● **Instructions to follow**
Retype only the lines from the top of the records to the line with "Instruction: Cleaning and", including that line but none of the pictures.

● **Material for the task**
Segment Open
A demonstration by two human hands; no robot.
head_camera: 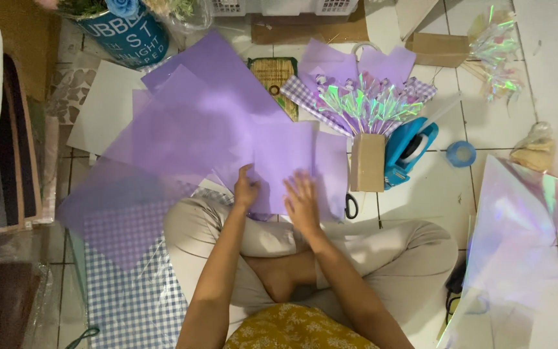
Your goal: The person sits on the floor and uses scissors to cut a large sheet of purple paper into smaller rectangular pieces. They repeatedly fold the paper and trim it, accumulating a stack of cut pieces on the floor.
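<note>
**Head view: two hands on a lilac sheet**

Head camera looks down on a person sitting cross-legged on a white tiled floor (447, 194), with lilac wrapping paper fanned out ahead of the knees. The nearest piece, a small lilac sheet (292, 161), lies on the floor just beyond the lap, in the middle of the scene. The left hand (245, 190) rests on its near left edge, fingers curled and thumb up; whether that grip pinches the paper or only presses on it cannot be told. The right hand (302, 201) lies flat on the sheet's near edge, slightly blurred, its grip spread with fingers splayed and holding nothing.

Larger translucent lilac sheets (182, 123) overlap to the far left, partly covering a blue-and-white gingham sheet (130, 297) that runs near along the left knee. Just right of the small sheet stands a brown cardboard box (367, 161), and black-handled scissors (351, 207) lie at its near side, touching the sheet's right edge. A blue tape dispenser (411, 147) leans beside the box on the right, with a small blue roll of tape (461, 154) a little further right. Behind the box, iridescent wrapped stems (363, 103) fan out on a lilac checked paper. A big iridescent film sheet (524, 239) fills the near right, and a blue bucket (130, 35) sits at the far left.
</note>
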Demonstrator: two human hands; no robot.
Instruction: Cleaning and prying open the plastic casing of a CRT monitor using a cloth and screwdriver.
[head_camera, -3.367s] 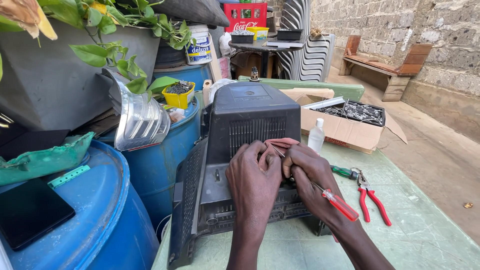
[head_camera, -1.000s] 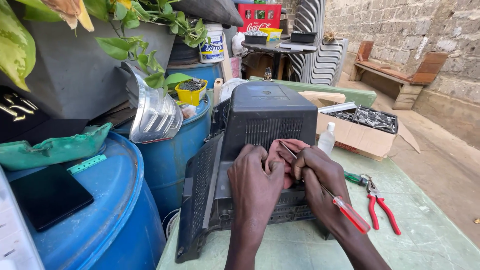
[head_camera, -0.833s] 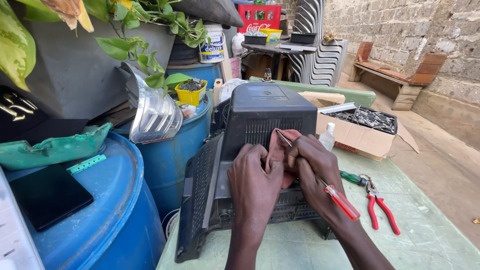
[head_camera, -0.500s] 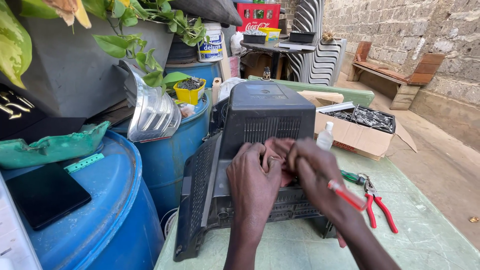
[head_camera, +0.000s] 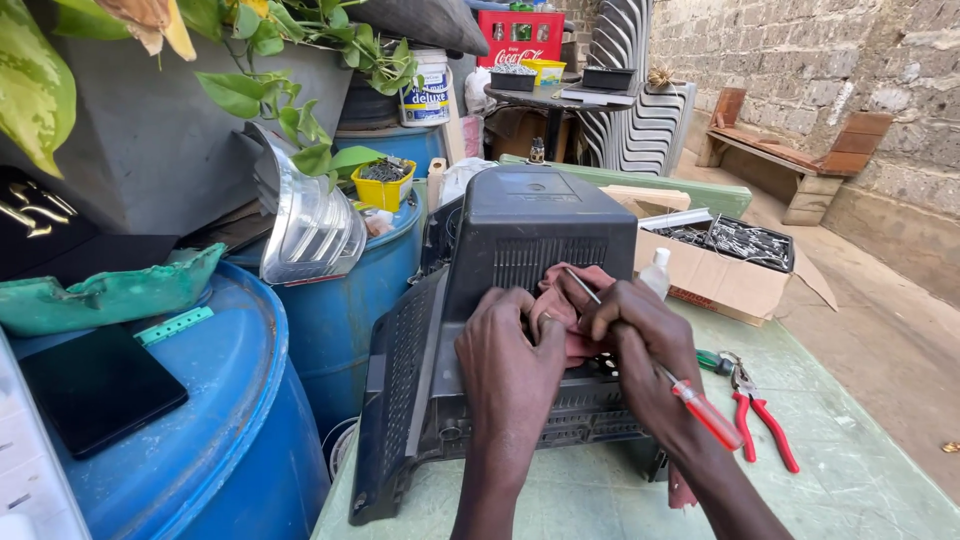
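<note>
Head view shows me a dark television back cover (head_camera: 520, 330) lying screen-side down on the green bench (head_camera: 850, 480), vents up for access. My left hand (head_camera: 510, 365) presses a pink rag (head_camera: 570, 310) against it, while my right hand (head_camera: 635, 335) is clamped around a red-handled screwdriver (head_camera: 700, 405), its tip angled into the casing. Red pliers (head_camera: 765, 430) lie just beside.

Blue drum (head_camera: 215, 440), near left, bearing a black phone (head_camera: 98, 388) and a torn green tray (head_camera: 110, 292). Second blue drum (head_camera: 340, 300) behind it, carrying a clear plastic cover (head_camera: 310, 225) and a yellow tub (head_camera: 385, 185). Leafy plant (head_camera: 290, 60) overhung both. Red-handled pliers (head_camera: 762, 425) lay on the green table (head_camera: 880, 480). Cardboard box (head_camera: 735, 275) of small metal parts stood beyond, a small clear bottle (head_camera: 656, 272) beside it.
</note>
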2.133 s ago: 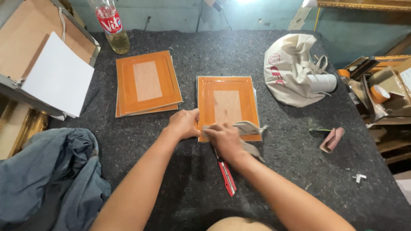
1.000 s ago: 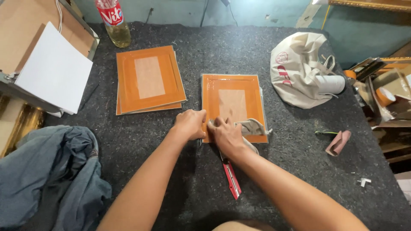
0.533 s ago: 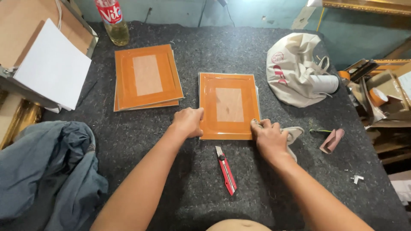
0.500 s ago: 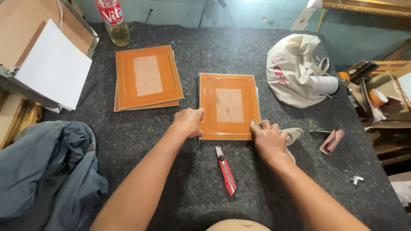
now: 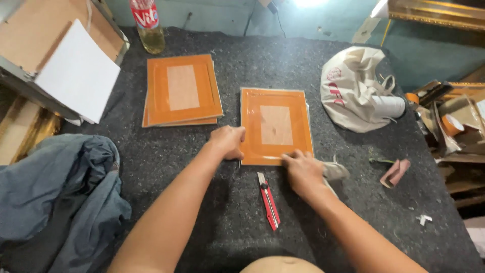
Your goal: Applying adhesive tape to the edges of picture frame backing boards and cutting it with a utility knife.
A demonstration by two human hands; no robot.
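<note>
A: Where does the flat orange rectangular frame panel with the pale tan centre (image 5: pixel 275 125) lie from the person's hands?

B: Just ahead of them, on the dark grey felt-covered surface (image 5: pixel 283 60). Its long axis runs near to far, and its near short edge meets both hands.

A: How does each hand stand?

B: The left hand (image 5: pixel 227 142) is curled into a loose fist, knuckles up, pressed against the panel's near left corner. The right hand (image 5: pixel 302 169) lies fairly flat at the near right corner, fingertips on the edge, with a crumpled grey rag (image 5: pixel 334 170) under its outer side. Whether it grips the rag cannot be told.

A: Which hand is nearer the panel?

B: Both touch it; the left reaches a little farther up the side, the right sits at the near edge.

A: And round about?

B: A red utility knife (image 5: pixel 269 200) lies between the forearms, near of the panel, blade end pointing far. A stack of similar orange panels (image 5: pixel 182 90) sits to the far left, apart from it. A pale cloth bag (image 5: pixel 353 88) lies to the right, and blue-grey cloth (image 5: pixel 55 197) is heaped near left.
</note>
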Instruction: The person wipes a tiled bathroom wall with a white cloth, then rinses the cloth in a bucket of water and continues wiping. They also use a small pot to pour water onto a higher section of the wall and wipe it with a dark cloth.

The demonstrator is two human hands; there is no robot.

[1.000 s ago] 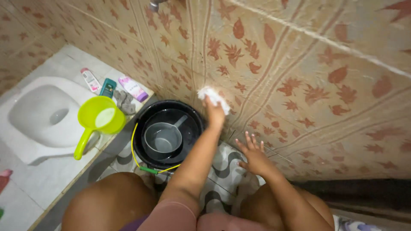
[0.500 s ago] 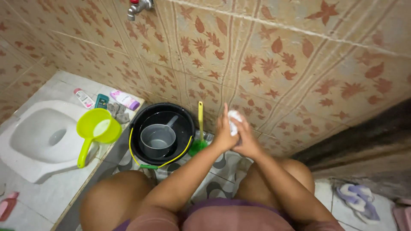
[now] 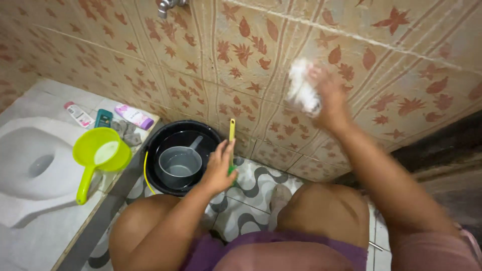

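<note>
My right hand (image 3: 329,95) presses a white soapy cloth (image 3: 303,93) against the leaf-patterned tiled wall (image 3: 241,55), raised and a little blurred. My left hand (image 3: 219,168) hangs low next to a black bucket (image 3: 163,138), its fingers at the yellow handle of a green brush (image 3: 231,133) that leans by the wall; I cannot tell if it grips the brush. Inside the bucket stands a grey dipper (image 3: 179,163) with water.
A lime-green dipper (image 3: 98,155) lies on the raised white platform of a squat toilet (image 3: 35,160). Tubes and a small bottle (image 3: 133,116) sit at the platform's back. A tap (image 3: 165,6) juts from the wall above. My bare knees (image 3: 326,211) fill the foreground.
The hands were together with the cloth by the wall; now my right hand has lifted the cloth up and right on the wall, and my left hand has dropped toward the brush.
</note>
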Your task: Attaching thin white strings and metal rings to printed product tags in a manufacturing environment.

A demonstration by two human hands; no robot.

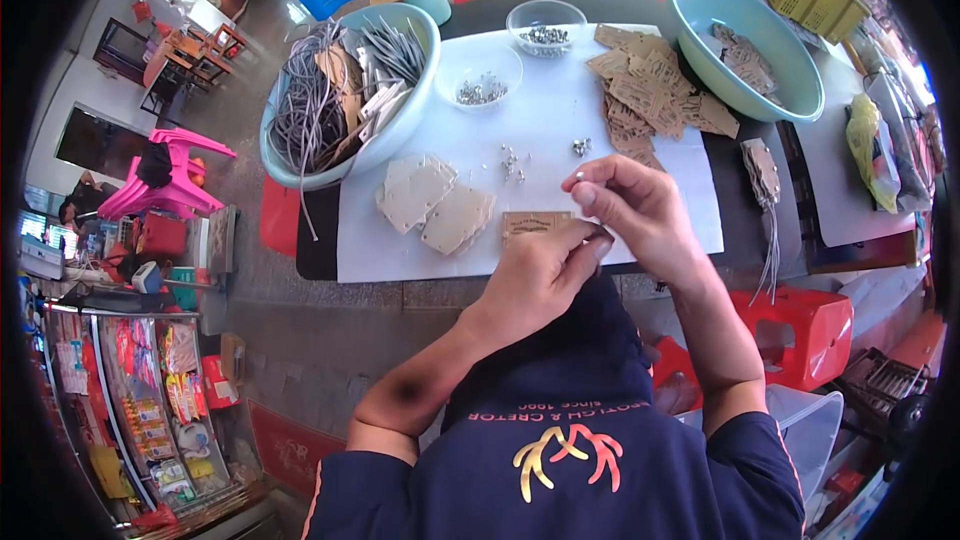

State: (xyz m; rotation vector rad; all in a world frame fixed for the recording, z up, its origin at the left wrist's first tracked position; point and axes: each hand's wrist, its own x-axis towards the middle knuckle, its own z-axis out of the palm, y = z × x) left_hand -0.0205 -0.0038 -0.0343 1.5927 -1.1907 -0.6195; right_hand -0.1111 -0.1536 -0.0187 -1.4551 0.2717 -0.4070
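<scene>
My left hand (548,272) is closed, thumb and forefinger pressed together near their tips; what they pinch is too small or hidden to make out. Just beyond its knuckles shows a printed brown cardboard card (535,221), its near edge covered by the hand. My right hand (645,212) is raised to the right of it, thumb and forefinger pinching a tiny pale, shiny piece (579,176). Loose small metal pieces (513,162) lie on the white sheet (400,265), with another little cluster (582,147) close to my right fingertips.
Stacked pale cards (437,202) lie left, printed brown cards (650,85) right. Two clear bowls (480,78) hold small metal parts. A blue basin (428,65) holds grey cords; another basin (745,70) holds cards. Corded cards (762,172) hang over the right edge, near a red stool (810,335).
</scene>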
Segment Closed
● **Answer to the exercise**
A demonstration by two human hands; no robot.
head_camera: 
Your goal: The person sits on the floor and uses scissors to cut a large sheet of purple paper into smaller rectangular pieces. They repeatedly fold the paper and trim it, accumulating a stack of cut pieces on the floor.
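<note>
**Head view: two hands on a lilac sheet**

Head camera looks down on a person sitting cross-legged on a white tiled floor (447, 194), with lilac wrapping paper fanned out ahead of the knees. The nearest piece, a small lilac sheet (292, 161), lies on the floor just beyond the lap, in the middle of the scene. The left hand (245, 190) rests on its near left edge, fingers curled and thumb up; whether that grip pinches the paper or only presses on it cannot be told. The right hand (302, 201) lies flat on the sheet's near edge, slightly blurred, its grip spread with fingers splayed and holding nothing.

Larger translucent lilac sheets (182, 123) overlap to the far left, partly covering a blue-and-white gingham sheet (130, 297) that runs near along the left knee. Just right of the small sheet stands a brown cardboard box (367, 161), and black-handled scissors (351, 207) lie at its near side, touching the sheet's right edge. A blue tape dispenser (411, 147) leans beside the box on the right, with a small blue roll of tape (461, 154) a little further right. Behind the box, iridescent wrapped stems (363, 103) fan out on a lilac checked paper. A big iridescent film sheet (524, 239) fills the near right, and a blue bucket (130, 35) sits at the far left.
</note>
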Demonstrator: two human hands; no robot.
Instruction: Cleaning and prying open the plastic casing of a CRT monitor using a cloth and screwdriver.

Nothing else remains in this exercise.